[HN Gopher] Linux Memory Management FAQ
       ___________________________________________________________________
        
       Linux Memory Management FAQ
        
       Author : janselman
       Score  : 80 points
       Date   : 2021-02-12 19:25 UTC (3 hours ago)
        
 (HTM) web link (landley.net)
 (TXT) w3m dump (landley.net)
        
       | mlaretallack wrote:
       | The times I have had to explain how mm works is draining. yes you
       | can malloc 2M, no that does not mean you have 2M to use.
        
         | dataflow wrote:
         | Well, it does mean that in C. But some folks prefer to play by
         | their own rules.
        
           | barnacled wrote:
           | Actually no, the malloc doesn't allocate any memory it just
           | updates the process's VMA to say that the allocated virtual
           | range is valid. The pages are then faulted in on write. This
           | is where things like OOM killer become very confusing for
           | people.
           | 
           | In linux (in sane configurations) allocations are just
           | preorders.
           | 
           | EDIT: I can't reply below due to rate limiting:
           | 
           | I'd argue that overcommit just makes the difference between
           | allocation and backing very stark.
           | 
           | Your memory IS in fact allocated in the process VMA, it's
           | just the anonymous pages cannot necessarily be backed.
           | 
           | This differs, obviously, in other OSes as pointed out. Also
           | differs if you turn overcommit off but since so much in linux
           | assumes it your system will soon break if you try it.
        
             | wahern wrote:
             | > Also differs if you turn overcommit off but since so much
             | in linux assumes it your system will soon break if you try
             | it.
             | 
             | I agree, reliance on overcommit has resulted in stability
             | problems in Linux. But IME stability problems aren't
             | induced by disabling overcommit, they're induced by
             | disabling swap. The stability problems occur precisely
             | because by relying on magical heuristics to save the day,
             | we end up with an overall MM architecture that reacts
             | extremely poorly under memory pressure. Whether or not
             | overcommit is enabled, physical memory is a limited
             | resource, and when Linux can't relieve physical memory
             | pressure by dumping pages to disk, bad things happen,
             | especially when under heavy I/O load (e.g. the buffer cache
             | can grab pages faster than the OOM killer can free them).
        
             | quotemstr wrote:
             | And that's why strict allocation tracking (no overcommit)

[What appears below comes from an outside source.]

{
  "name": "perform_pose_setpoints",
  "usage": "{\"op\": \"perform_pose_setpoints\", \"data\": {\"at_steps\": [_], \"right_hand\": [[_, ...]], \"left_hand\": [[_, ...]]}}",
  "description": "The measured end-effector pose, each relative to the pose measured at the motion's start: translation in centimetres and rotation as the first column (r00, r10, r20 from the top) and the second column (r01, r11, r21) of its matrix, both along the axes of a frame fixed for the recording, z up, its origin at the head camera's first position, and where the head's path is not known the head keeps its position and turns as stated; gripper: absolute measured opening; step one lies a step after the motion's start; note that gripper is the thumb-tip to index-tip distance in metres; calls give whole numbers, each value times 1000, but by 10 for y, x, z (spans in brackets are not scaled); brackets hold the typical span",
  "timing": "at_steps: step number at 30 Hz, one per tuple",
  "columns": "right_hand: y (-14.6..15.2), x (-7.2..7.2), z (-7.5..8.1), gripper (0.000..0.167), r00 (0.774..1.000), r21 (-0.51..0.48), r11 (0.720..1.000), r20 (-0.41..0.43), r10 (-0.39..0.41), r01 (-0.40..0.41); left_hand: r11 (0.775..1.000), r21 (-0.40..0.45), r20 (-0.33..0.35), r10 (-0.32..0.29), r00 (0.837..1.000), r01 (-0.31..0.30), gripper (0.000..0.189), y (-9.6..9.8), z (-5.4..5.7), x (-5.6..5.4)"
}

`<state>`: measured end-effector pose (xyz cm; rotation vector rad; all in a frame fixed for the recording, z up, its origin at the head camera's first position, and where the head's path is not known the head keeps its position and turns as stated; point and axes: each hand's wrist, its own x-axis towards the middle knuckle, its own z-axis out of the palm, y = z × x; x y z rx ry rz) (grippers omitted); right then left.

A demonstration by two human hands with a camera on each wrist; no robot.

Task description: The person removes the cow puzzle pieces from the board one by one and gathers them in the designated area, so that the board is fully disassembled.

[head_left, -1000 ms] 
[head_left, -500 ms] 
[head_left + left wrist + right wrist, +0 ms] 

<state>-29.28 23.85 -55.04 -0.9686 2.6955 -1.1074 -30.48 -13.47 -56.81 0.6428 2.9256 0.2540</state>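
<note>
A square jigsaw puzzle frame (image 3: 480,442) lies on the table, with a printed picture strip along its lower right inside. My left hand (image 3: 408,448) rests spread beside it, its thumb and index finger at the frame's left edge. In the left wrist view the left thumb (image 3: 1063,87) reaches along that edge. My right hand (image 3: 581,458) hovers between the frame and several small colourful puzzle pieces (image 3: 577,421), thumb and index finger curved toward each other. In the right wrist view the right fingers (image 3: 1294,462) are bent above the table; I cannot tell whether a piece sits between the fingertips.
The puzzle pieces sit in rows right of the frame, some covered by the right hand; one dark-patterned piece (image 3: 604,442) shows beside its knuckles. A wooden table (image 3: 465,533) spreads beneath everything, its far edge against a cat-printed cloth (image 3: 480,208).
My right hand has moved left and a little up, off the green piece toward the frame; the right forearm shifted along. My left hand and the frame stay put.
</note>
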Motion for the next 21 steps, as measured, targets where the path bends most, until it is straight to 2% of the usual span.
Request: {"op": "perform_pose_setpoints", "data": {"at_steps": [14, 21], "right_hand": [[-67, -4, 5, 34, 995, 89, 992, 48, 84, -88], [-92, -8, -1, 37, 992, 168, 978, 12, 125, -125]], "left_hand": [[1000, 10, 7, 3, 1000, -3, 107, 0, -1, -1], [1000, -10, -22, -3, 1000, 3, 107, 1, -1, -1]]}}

             | should be the default. But those of us in favor of
             | guaranteed forward progress and sensible resource
             | accounting lost this fight a long time ago.
        
             | dataflow wrote:
             | I said "in C". You're talking "in Linux" (or
             | glibc/whatever). Which, as I already said, plays by its own
             | rules and defies C. It's broken by design.
        
             | jdsully wrote:
             | In the C standard malloc should return null if it can't
             | fulfill the request. Linux violates this but it usually
             | works out in the end since virtual memory makes true OOM
             | very rare.
        
             | wahern wrote:
             | This depends on the OS. Solaris and Windows both do strict
             | accounting by default, and overcommit is opt-in at a fine-
             | grain API level. Linux is relatively extreme in its embrace
             | of overcommit. So extreme that strict accounting isn't even
             | possible--even if you disable overcommit in Linux, there
             | are too many corner cases in the kernel where a process
             | (including innocent processes) will be shot down under
             | memory pressure. Too many Linux kernel programmers designed
             | their subsystems with the overcommit mentality. That said,
             | I still always disable overcommit as it makes it less
             | likely for innocent processes to be killed when under heavy
             | load.
             | 
             | An example of a split-the-difference approach is macOS,
             | which AFAIU implements overcommit but also dynamically
             | instantiates swap so that overcommit-induced OOM killing
             | won't occur until your disk is full.
             | 
             | Also, it's worth mentioning that on _all_ these systems
             | process limits (see, e.g., setrlimit(2)) can still result
             | in malloc returning NULL.
        
       | phtrivier wrote:
       | The Drepper series of article dates from 2007. Is it still
       | relevant or has anything fundamental changed in memory handling
       | in the last 13 years ?
        
         | Agingcoder wrote:
         | It's still relevant.
         | 
         | Other than that, I also think that even when outdated,
         | computing history is worth reading anyway, since it gives you a
         | natural understanding of _why_ we do what we do these days. In
         | your day job, it also gives you a different appreciation for
         | what people did and why they did it, and why 'this horrible
         | code' may have made sense at the time.
         | 
         | Furthermore, performance engineering is fundamentally about
         | opposing code and hardware limitations. If hardware limitations
         | are different, you'll get different code, but the principles
         | remain the same.
         | 
         | If you're curious, write a basic emulator for older hardware
         | (the NES is a great choice) , it's both fun and eye-opening!
         | 
         | Edit: the NES emulator will answer 'how do you fit super mario
         | bros in 32k, and how can it run on such limited hardware?'
        
           | einpoklum wrote:
           | > computing history is worth reading anyway
           | 
           | Sometimes, but a description of the state of the art in the
           | past does not become a historical tract with the passage of
           | time. The better ones do; others just become outdated.
        
       | [deleted]
        
       | blt wrote:
       | Much of this applies to other OSes with virtual memory also.
        
       | dbattaglia wrote:
       | "Virtual addresses are the size of a CPU register. On 32 bit
       | systems each process has 4 gigabytes of virtual address space all
       | to itself, which is often more memory than the system actually
       | has."
       | 
       | I guess this is not the most up-to-date document?
        
         | bonzini wrote:
         | On 32-bit systems, 4 GiB is indeed often more memory than the
         | system has (think 512 MiB for some Raspberry Pis). And on
         | 64-bit x86 systems each process has 256 PiB, which is also more
         | memory than the system has.
        
         | sigjuice wrote:
         | I think there might be some more hardware-specific nuance here.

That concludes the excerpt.